Punting on the hard decisions
Today's Examiner has a commentary by Henry Jaffe on "A School plan that might work," which highlights a proposal by DC Chief financial officer Natwar Gandhi, to create a separate "DC School Construction Authority" to develop and execute a plan for rehabilitating DC's school buildings.
Government agencies have to satisfy so many different constituencies that often, decision-makers avoid hard decisions and making substantive choices and focusing, spreading around money all over a city, but diminishing the power of this money to achieve critical mass improvements.
So a way to get around this, but a method that tends to limit the amount of public input and oversight, is to create separate government authorities.
Baltimore's incredibly powerful Baltimore Development Corporation is one, DC's National Capital Revitalization Corporation or the new Anacostia Waterfront Corporation are other examples. (Recently, while on appeal currently, a Maryland judge ruled that the BDC is exempt from State of Maryland open meeting requirements, despite the fact that the organization has control over city-owned property and monies.)
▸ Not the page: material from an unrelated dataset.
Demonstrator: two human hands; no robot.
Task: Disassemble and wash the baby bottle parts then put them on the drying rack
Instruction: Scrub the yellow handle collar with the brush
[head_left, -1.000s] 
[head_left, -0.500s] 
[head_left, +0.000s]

So too are local community development corporations, although many such entities have never accomplished all that much, in DC or elsewhere. (See Randy Stoecker's paper, "The Community Development Corporation Model of Urban Redevelopment: A Political Economy Critique and An Alternative" for an explanation of why this often is the case.)
Robert Moses.
I don't know if it started with Robert Moses in New York, but he certainly was one of the leading utilizers of such corporate structures. (See Robert Caro's The Power Broker.)